What to do | Each line that contains "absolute" needs to be copied from the listing.
**********
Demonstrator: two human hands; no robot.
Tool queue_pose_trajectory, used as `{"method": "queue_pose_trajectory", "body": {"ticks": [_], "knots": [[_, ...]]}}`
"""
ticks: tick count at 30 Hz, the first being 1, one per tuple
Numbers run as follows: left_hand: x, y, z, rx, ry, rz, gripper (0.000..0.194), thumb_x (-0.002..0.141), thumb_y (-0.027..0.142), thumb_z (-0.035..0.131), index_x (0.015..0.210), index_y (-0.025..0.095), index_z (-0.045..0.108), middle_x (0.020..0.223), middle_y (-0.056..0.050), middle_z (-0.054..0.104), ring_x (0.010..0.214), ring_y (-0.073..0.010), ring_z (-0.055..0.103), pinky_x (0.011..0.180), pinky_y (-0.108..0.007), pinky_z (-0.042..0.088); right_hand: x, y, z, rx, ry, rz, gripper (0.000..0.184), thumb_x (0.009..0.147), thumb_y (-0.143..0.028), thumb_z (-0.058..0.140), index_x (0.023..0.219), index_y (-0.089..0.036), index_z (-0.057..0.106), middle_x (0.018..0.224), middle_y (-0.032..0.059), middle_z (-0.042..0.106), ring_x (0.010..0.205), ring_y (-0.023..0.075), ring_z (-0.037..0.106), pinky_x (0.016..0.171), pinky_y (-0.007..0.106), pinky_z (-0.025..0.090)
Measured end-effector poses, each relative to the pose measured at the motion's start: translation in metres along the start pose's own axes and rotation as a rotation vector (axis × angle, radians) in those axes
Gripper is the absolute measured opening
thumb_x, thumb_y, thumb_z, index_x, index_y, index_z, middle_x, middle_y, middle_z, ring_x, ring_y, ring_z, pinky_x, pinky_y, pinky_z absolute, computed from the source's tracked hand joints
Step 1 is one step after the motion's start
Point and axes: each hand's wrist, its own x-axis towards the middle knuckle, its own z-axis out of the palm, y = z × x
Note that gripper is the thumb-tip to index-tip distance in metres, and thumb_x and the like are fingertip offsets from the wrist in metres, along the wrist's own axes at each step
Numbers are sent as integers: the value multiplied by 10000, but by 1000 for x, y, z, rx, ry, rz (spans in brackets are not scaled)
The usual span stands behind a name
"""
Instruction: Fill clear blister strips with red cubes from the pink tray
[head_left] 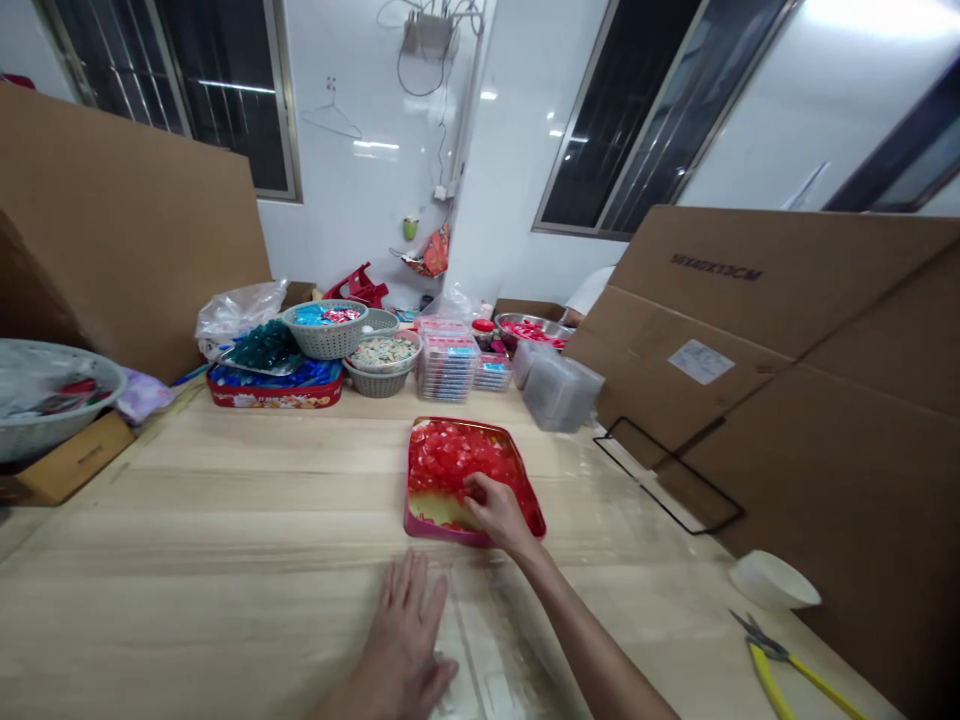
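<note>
Find the small red pieces [450, 450] loose in a shallow tray [433, 507] at the middle of the table [262, 500], heaped toward the far side, with a mostly bare yellowish patch at the near left. Reaching over the near edge with the right hand [496, 508], with fingers bent in toward the thumb, low at the pieces. Cannot tell, given the blur, whether gripping one. Resting the left hand [403, 622] palm down in front of the tray, with fingers extended and nothing held, beside clear plastic [495, 620]. Expect the pieces to handle as light, hard and smooth, so apt to slip from a loose pinch; probably not fragile. Best taken singly beside the bare patch, between thumb and forefinger pads. Steady the tray by its raised rim; likely stiff, yet light enough to slide under a push.
</note>
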Motion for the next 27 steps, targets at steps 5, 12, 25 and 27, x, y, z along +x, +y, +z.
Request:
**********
Output of the task |
Gripper is the absolute measured opening
thumb_x, thumb_y, thumb_z, index_x, index_y, index_z, middle_x, middle_y, middle_z, ring_x, ring_y, ring_z, pinky_x, pinky_y, pinky_z absolute, computed from the source's tracked hand joints

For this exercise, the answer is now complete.